To confirm if the recorded differences in Cuckoo egg characters represented real host specialization we carried out genetic analyses of Cuckoo chicks from nests of Corn Buntings, Marsh Warblers and Great Reed Warblers (Fossøy et al., 2011). When looking at mitochondrial DNA we used the 411 basepair control region as used by Gibbs et al. (2000). This analysis showed that Marsh Warbler Cuckoos were significantly different from those utilizing Great Reed Warblers and Corn Buntings, but the latter did not differ significantly from Great Reed Warbler Cuckoos (see Table 2 in Fossøy et al., 2011).

When analyzing nuclear DNA we used 13 microsatellite-loci. Interestingly, we found significant genetic differentiation between all the three Cuckoo groups also for biparentally inherited microsatellite markers (Table 2, Fossøy et al., 2011). As far as we know, this is the first time such differences in autosomal chromosomes are documented among Cuckoo host-specific races. This finding has important implications because it indicates that males may also contribute to the evolution and maintenance of different Cuckoo gentes. Hence, it opens for the possibility that the genes responsible for egg phenotype may be located on autosomal chromosomes rather than on the female-specific W-chromosome as traditionally assumed.

These two studies, of egg phenotypes and genetics, generate the conclusion that the Cuckoos parasitizing Marsh Warblers, Great Reed Warblers and Corn Buntings in Bulgaria belong to three distinctly different Cuckoo gentes. So, the final message from Bulgaria is the same as from the Czech Republic: a strong support for the "host preference hypothesis".

Future perspectives

After the genetic story presented above (Fossøy et al., 2011) it should be unnecessary to stress that further genetic studies are highly needed for understanding the mechanisms in the maintenance of gentes. For a more complete understanding of this question it is also necessary to document if Cuckoo nestlings when reaching adult stage really return to parasitize the host species by which they were raised. Only in one study (Brooke and Davies, 1991) this question has been addressed without reaching any general conclusion. Natal dispersal and philopatry are relevant factors in this respect; do young Cuckoos return to areas where they can parasitize the host species by which they were raised? Use of advanced satellite transmitters could be a useful tool in solving these questions.
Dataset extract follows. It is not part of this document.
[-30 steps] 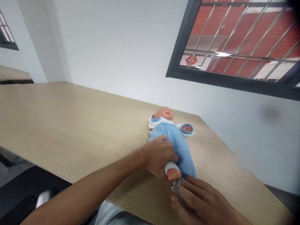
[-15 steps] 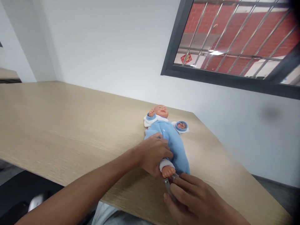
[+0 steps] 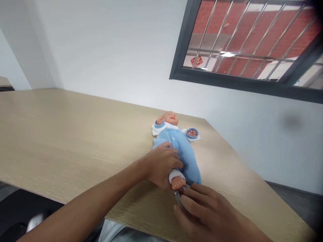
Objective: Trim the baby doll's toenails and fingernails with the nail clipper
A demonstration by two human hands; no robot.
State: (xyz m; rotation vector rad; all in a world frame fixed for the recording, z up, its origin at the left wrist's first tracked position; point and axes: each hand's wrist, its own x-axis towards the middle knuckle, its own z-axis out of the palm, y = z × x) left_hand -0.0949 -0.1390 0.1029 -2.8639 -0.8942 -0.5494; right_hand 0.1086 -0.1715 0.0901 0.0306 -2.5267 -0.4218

Until now most studies have focused on systems with only one cuckoo species and its hosts. Research on systems with more cuckoo species living in sympatry, represents an exciting scientific challenge (e.g. Brooker and Brooker, 1989; Higuchi, 1998; Begum et al., 2012) which could focus on questions related to competition between sympatric cuckoo species and isolation in time and space. Southeastern Asia, for example China, offers excellent conditions for such studies (Yang et al., 2012). Such perspectives and possibilities represent promising prospects for brood parasite research in the years to come.